With that design principle in mind, the Artefact team rethought the digital camera as “a camera operating system” in which interchangeable, high quality lenses (each with the imaging sensor, battery, and storage built in) could be controlled from a touchscreen-based viewfinder, either as a physically integrated package (like a normal camera) or as a wirelessly connected “platform.” Given the entirely new world of creative possibilities opened up by the latter scenario, Artefact claims that the WVIL concept is less about redesigning the digital camera as it is about redesigning digital photography itself.

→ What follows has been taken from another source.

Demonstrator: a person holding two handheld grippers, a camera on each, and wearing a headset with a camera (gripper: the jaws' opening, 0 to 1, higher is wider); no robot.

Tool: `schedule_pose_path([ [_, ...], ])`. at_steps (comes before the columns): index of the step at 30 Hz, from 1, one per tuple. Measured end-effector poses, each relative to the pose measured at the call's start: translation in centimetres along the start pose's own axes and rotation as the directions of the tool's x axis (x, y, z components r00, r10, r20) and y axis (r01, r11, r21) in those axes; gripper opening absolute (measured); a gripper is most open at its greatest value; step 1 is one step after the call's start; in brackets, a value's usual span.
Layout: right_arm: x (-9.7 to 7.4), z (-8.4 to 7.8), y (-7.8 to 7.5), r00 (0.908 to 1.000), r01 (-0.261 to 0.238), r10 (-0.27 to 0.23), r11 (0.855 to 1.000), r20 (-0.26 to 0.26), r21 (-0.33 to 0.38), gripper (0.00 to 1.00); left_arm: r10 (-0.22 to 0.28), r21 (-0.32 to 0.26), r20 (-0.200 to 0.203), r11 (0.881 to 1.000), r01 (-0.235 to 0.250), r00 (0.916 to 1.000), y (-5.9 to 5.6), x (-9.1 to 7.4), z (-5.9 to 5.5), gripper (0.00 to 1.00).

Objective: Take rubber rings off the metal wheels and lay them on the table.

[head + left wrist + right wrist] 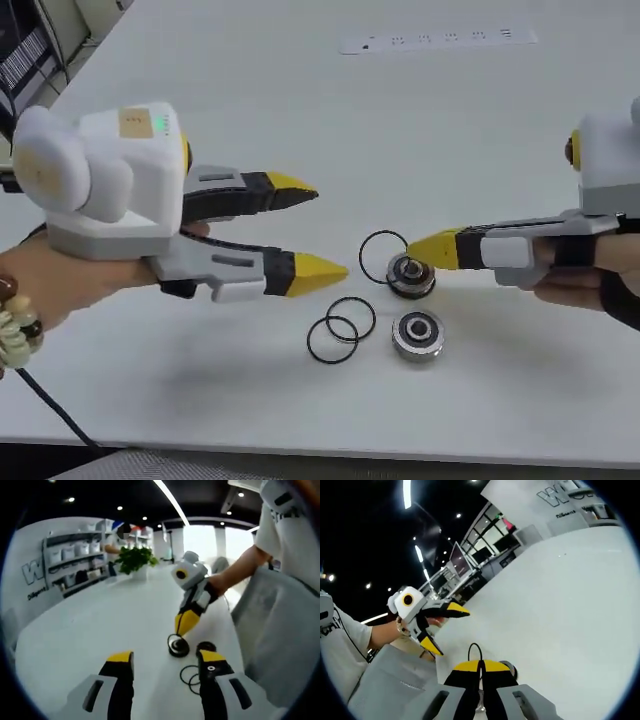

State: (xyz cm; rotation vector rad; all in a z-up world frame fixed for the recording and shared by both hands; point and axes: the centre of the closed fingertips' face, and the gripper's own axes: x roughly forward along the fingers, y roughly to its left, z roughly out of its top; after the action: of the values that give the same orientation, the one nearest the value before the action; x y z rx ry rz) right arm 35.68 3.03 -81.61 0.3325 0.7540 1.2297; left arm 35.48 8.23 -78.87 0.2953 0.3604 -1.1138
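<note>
Right gripper (418, 250) had its yellow tips pinched tight on a thin black rubber ring (384, 234), looped beside the shiny grooved metal wheel (410, 277). Left gripper (318, 230) gaped wide, holding nothing. Two loose rings (340, 328) overlapped on the smooth white table (300, 100), near a second wheel (418, 334).

A white power strip (440, 40) is lying near the far edge of your bench (300, 130). A green plant (134, 559) is standing near one end, beside shelves (75, 555) holding white containers.
</note>
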Motion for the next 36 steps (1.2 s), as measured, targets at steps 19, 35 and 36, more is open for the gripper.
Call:
schedule_pose_path([
  [19, 2.4, -2.2, 2.5, 0.9901, -0.069, 0.063, 0.997, -0.126, -0.041, 0.00, 0.096, -0.106, -0.047, 0.989, -0.100, 0.9943, -1.5, -4.6, -4.8, 0.68],
  [35, 3.8, -4.4, 2.0, 0.9740, -0.035, 0.022, 0.998, -0.226, -0.050, 0.00, 0.133, -0.188, -0.087, 0.971, -0.147, 0.9873, -3.2, -6.1, -7.9, 0.68],
  [36, 3.8, -4.4, 2.0, 0.9739, -0.034, 0.023, 0.998, -0.226, -0.047, 0.00, 0.138, -0.195, -0.081, 0.969, -0.152, 0.9871, -3.2, -6.2, -7.9, 0.68],
])
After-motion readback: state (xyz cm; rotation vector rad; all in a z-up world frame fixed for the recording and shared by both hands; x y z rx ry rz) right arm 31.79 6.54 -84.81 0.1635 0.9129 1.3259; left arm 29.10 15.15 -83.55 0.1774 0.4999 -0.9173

“It’s about defining a platform for innovation in both hardware and software — a camera operating system,” Ronning says. “We’ve seen the effect that iOS had on phones. Now think of what effect a camera OS could have for photography.”

wvil
wvil

The WVIL’s “specifications” read more like a wish list: an 31 megapixel full-frame sensor built into every lens, wireless HD streaming capability (for when you want to capture 1080p video from a lens 20 feet away), a five-inch high-definition AMOLED touchscreen display, and a magnesium alloy baseplate with adapters for mounting standard DSLR lenses from Nikon, Canon, and Leica.

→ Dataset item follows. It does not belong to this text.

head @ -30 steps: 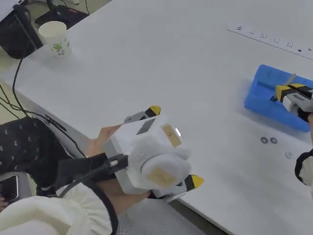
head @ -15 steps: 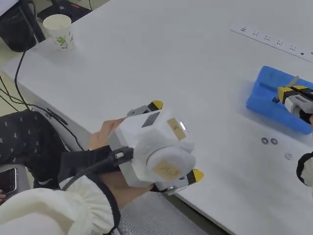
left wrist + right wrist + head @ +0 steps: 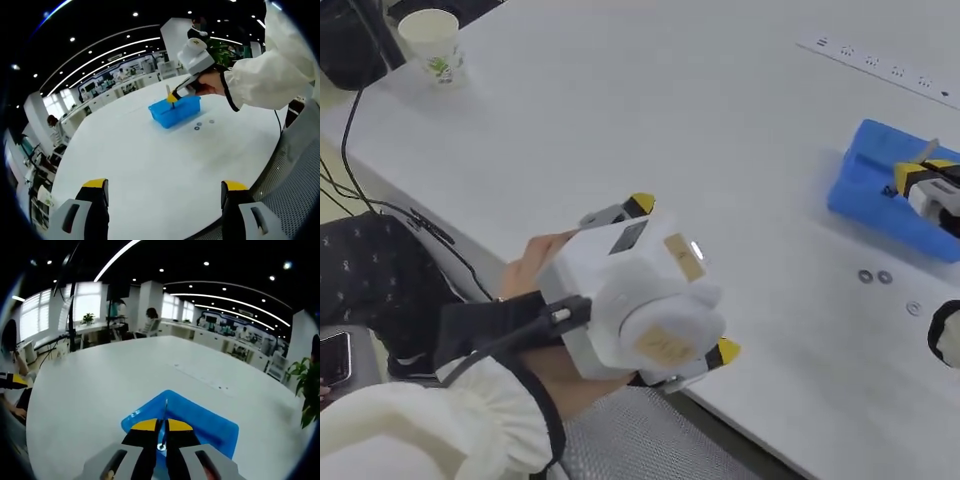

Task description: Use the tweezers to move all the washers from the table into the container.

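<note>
A blue container [image 3: 876, 190] sits at the right of the white table [image 3: 620, 110]. My right gripper [image 3: 926, 178] hovers over it, shut on thin metal tweezers [image 3: 925, 152]. In the right gripper view the tweezers [image 3: 165, 412] stick out from between the shut jaws toward the blue container [image 3: 205, 422]. Three small washers [image 3: 875, 277] lie on the table just in front of the container, one of them [image 3: 913, 308] apart to the right. My left gripper [image 3: 682, 277] is held over the table's near edge, open, with nothing between its jaws [image 3: 164, 197]. It looks toward the container [image 3: 175, 112] and washers [image 3: 198, 125].
A paper cup [image 3: 430, 42] stands at the far left corner, beside dark equipment. A white power strip [image 3: 890, 70] lies along the back. Black cables [image 3: 380, 215] hang off the left edge. A phone [image 3: 332, 365] rests on the person's lap.
The head camera has shifted a little. Both grippers stay about where they were, the right one still over the container with the tweezers.
</note>
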Motion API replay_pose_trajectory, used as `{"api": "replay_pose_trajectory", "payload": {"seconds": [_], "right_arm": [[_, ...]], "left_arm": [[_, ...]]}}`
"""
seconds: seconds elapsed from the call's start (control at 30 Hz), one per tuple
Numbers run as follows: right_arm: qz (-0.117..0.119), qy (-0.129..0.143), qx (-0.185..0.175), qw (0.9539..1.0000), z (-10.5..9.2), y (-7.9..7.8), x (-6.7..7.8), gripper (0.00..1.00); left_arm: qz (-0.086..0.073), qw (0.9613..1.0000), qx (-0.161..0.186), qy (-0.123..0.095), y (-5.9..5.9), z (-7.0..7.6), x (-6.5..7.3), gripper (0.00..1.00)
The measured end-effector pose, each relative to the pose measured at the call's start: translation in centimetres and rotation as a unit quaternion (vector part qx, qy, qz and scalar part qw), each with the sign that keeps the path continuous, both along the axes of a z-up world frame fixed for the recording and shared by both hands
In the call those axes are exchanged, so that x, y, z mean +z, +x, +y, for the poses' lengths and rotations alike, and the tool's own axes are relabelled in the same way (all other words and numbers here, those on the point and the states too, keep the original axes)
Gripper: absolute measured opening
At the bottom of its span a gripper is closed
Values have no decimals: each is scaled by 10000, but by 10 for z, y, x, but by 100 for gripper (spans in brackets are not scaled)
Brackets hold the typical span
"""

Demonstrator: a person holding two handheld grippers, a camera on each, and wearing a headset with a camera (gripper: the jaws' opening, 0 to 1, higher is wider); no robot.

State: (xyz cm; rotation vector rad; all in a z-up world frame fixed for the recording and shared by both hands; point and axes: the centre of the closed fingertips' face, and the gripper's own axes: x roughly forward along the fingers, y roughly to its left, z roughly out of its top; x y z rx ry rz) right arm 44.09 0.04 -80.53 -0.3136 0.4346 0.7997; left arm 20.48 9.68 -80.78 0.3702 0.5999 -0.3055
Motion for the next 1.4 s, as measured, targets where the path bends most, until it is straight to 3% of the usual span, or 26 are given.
{"api": "replay_pose_trajectory", "payload": {"seconds": [0.4,0.53,0.67,0.87,1.1,1.4], "right_arm": [[-256,331,-62,9991,-11,1,32,1],[-312,576,-99,9978,-14,0,46,2],[-256,886,-126,9957,-17,-6,58,2],[-242,1072,-11,9939,-19,-25,69,2],[-85,1185,52,9929,-20,-45,63,2],[181,913,192,9955,-24,-70,35,1]], "left_arm": [[68,10000,-12,49,0,1,-3,95],[92,9999,5,69,1,2,-4,95],[122,9999,24,92,1,3,-5,95],[136,9999,26,99,1,3,-5,95],[188,9998,8,115,-1,3,-7,95],[194,9997,-7,116,-1,2,-8,94]]}}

“These specs are educated guesses of what will be possible in three years.”

“We think of these specs as educated guesses of what will be possible in three years,” says Wierzoch. “A 31 megapixel full-frame sensor doesn’t exist yet, but Kodak already has working prototypes, and you’ll see them everywhere by 2013. As for the high-def wireless streaming, “it’s already possible to stream 1080p video at 30 frames per second within about 30 feet,” says Ronning. “That’ll only get more miniaturized and mobile in the next few years.”

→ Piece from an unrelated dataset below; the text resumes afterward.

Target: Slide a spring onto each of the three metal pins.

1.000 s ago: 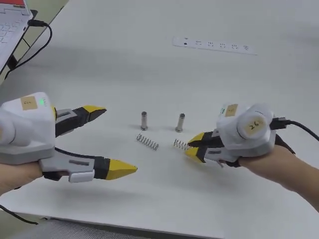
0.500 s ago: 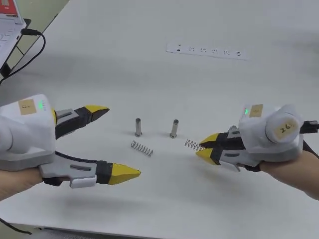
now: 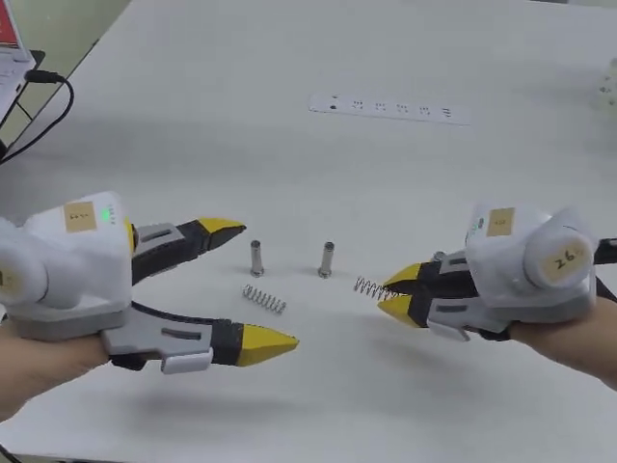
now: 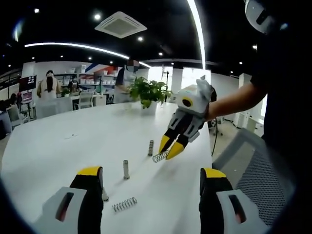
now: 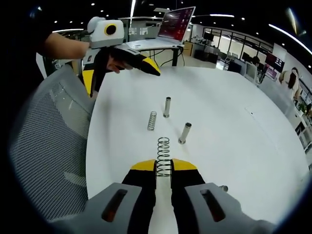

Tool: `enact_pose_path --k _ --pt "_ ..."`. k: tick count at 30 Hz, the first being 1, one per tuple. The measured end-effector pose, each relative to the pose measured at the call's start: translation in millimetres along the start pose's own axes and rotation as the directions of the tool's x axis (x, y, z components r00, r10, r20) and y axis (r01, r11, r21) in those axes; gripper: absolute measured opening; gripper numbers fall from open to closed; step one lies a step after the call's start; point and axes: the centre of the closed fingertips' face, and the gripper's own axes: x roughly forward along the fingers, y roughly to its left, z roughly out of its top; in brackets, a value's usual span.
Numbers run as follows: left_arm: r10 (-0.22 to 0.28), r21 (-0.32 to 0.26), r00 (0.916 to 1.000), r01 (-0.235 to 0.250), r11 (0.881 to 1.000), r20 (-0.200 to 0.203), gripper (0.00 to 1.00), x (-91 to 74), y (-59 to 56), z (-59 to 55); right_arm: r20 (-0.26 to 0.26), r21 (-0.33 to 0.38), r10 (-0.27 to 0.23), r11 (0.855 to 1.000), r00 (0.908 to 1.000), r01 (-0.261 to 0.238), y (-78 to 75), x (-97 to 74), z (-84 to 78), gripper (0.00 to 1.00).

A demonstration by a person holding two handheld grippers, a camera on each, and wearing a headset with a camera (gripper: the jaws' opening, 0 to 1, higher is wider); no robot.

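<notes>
Holding thin coiled steel spring (image 5: 163,148) by tail in right claw (image 5: 164,165), free end ahead of tips. Best to tip upright, centre bore over short upright steel pin (image 5: 185,132) just beyond, lower straight. Wide and empty at left claw (image 3: 262,283).

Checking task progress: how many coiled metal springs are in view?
2. One coiled metal spring lies loose on the white table beside an upright metal pin; the other spring is clamped in the right gripper. Others may be hidden.

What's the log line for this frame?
right gripper: shut on spring | left gripper: open | loose spring: on table | pins: bare
</notes>
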Motion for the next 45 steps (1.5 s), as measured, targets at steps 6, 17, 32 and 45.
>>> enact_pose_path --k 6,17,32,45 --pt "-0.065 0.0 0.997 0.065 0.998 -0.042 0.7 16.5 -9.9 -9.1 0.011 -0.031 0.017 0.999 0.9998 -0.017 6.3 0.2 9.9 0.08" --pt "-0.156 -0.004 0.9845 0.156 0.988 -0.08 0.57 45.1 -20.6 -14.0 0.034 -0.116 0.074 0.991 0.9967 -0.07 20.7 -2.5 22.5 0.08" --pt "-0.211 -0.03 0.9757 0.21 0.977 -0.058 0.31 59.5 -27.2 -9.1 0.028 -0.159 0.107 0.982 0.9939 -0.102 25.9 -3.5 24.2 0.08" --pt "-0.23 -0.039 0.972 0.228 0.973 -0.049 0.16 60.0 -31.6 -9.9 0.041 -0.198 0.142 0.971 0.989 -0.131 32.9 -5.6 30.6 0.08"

That didn’t stop the Artefact from treating their WVIL prototype as a very real design problem, and they took pains to integrate the hardware and interaction design every step of the way. “The physical controls are directly related to the software controls,” says Ronning. “You have manual rings on the lens for finely controlling zoom and focus just like on a standard DSLR, and as you move them, a visual indicator ring on the touchscreen moves in conjunction. It’s a one-to-one correlation.” Snap the lens off, and those indicator rings become interactive controls to wirelessly manipulate the lens in real time.

wvil

But Artefact knew better than to force everything onto the touchscreen at all times: the aluminum mounting frame also has standard physical controls for shutter, shutter speed, and aperture. “We’ve done ergonomics tests with foam models, and 90% of what you’ll want to do is accessible from the thumb on the hand that’s holding the camera,” Ronning adds. “It can be a one-handed operation if you want it to.”

Why not have the camera itself help teach the craft?

Ronning says the WVIL’s user interface was also designed with teaching in mind — because many “prosumer” shooters are eager to learn more about the finer points of their craft. Why not have the camera itself help teach them? “It’s an ‘auto-assist’ philosophy,” he explains. “There’s a physical control for these standard camera interactions, and that’s why there’s a direct correlation on the screen to how the hardware behaves. Moving the dial helps me understand focal plane and depth of field. The UI shows you what’s going on and begins to teach you the fundamentals of camera interaction.”

But enough geeking out: When can we buy one? (Please excuse the drool as I type this.) Artefact’s official (and purposely vague) position is that “[they]‘re exploring several production options.” In other words, don’t hold your breath. But “as passionate aspiring photographers, we want it to exist,” assures Ronning. “The best way to get that ball rolling is to envision that future and get people excited about it. We created the WVIL project as a way of starting a conversation, to provoke new thinking in the camera industry. From that perspective, we’re already succeeding.”